**Description of the task**.
Nothing but a number should be written: the count of lines below that contain "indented".
•••
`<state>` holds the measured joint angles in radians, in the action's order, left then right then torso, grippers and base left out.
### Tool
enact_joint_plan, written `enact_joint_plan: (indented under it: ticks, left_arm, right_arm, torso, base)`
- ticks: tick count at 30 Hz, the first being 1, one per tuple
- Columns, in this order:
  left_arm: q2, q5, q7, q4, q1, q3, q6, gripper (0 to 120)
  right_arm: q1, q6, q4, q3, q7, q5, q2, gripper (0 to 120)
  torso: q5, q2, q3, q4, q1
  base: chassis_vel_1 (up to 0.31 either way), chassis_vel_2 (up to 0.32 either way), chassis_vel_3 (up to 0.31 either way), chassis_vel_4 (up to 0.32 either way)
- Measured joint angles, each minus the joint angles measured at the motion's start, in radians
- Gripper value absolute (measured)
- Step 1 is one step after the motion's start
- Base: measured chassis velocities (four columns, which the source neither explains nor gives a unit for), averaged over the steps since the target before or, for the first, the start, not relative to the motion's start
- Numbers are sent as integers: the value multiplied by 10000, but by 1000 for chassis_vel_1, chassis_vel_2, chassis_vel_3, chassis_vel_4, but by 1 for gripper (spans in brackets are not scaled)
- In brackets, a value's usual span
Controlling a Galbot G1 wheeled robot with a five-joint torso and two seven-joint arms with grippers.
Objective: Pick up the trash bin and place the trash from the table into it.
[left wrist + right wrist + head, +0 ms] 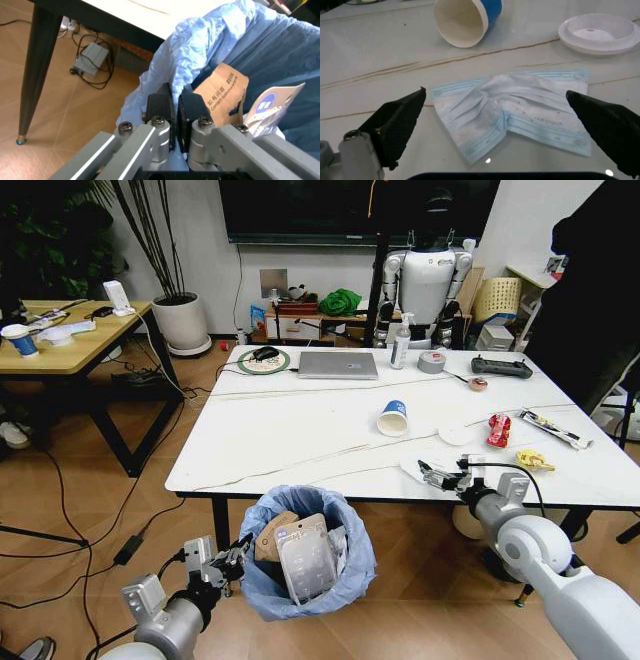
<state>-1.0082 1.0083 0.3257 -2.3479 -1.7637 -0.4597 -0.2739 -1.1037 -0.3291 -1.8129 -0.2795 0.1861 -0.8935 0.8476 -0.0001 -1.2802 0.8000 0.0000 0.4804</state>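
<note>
While at table (300, 435) edge | left gripper (172, 108) pinching bin (306, 555) bag rim | right gripper (505, 120) spread wide over mask (515, 108), near cup (465, 18), lid (597, 32)

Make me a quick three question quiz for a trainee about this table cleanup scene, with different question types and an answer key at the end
1. True or false: the left gripper is shut on the trash bin's bag rim.
2. Multiple choice: what lies on the table between the open fingers of the right gripper? A) a crumpled face mask B) a paper cup C) a round lid
3. Fill in: the paper cup lies on its ____.

Key:
1. True: the fingers pinch the light-blue bag at the rim.
2. A: the face mask lies flat between the fingers; the white lid sits farther off.
3. Side.
</note>
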Motion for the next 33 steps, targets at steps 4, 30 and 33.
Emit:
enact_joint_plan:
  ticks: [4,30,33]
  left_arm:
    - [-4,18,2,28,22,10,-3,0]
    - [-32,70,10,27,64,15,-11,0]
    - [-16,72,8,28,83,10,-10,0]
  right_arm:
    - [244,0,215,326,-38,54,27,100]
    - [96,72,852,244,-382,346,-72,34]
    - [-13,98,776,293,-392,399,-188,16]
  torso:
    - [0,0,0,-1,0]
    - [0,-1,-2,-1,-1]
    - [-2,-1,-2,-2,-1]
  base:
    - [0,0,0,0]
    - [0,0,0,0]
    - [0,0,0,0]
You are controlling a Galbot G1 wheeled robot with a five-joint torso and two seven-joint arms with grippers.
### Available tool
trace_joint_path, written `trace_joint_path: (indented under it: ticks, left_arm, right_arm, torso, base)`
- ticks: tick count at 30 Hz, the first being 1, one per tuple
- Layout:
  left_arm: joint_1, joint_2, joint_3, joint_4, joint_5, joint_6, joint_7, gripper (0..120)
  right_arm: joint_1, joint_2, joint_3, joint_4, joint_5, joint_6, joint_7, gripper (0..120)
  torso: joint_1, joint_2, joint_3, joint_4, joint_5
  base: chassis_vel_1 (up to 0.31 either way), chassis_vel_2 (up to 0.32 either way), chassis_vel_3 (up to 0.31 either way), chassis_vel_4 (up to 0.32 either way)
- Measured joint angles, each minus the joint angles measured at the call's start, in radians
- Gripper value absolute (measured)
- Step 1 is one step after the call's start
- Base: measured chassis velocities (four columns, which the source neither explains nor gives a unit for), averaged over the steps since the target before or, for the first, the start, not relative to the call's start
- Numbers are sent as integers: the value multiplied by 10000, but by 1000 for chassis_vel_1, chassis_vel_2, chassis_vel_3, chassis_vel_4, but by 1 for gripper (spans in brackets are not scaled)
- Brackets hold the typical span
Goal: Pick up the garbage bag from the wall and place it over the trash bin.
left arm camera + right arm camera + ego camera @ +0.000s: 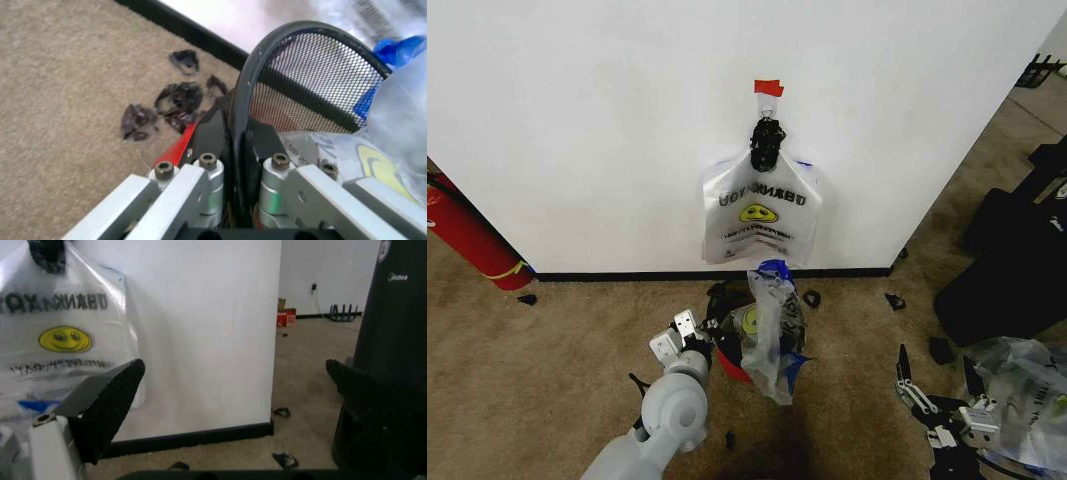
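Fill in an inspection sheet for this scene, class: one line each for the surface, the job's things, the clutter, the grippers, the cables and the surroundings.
Surface: beige carpet below a white wall.
Job's things: garbage bag hangs on a wall hook under red tape; trash bin stands below it, a bag already in it.
Clutter: dark scraps on the carpet; clear plastic sack at the robot's right.
Grippers: left gripper shut on the trash bin's rim; right gripper open, empty, facing the wall.
Cables: nothing seen.
Surroundings: red cylinder against the wall, black bags to the right.
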Motion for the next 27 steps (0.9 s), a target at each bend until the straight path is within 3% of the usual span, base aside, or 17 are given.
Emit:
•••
**Output of the task**.
2